◆ Problem to solve
In this exercise, print only the lines of the records below from the one with "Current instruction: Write" through the one with "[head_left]", inclusive. Pictures are not part of the copy.

◆ Given data
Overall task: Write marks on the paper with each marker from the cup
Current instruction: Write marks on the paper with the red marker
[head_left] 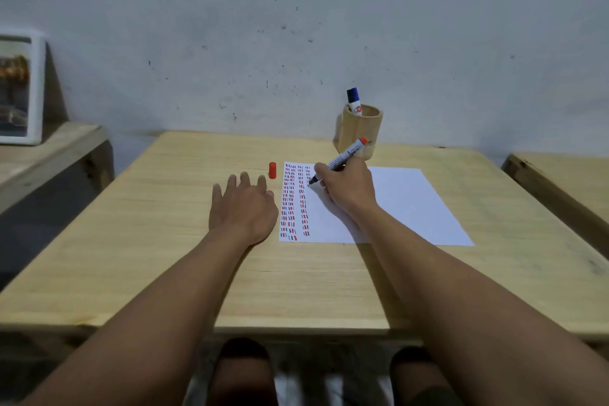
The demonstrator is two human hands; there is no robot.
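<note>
Right hand (pixel 349 186) with red marker (pixel 339 160) on paper (pixel 402 204)

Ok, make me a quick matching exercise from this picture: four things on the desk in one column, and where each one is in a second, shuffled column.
Things
1. red cap
2. blue marker
3. red marker
4. left hand

Places
A. standing in the wooden cup
B. held in the right hand, tip on the paper
C. flat on the table, left of the paper
D. upright on the table by the paper's far left corner

Pairs: 1-D, 2-A, 3-B, 4-C
</note>
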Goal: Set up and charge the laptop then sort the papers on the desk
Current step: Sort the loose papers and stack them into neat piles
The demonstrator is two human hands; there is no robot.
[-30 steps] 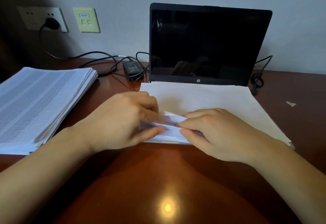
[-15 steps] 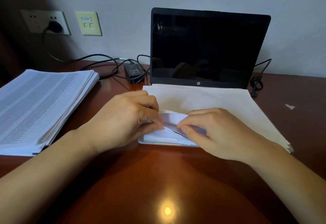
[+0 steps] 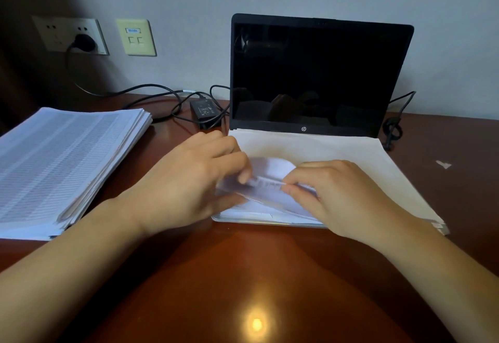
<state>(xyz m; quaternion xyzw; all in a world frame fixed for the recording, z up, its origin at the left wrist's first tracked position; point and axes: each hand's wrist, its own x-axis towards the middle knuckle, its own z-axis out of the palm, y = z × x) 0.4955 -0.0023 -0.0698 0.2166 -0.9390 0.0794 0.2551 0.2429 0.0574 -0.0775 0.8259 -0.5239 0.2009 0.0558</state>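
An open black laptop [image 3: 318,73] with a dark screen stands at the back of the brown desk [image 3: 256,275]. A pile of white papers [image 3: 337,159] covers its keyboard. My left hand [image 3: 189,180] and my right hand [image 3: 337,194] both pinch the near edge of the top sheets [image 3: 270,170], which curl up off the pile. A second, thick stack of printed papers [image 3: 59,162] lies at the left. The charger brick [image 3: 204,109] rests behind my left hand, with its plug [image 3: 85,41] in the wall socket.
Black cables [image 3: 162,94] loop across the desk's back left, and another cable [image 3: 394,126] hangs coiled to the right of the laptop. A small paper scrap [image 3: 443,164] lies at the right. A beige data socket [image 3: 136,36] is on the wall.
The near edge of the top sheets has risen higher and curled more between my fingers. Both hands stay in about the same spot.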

◆ Response for this exercise
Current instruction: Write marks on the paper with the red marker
[head_left] 

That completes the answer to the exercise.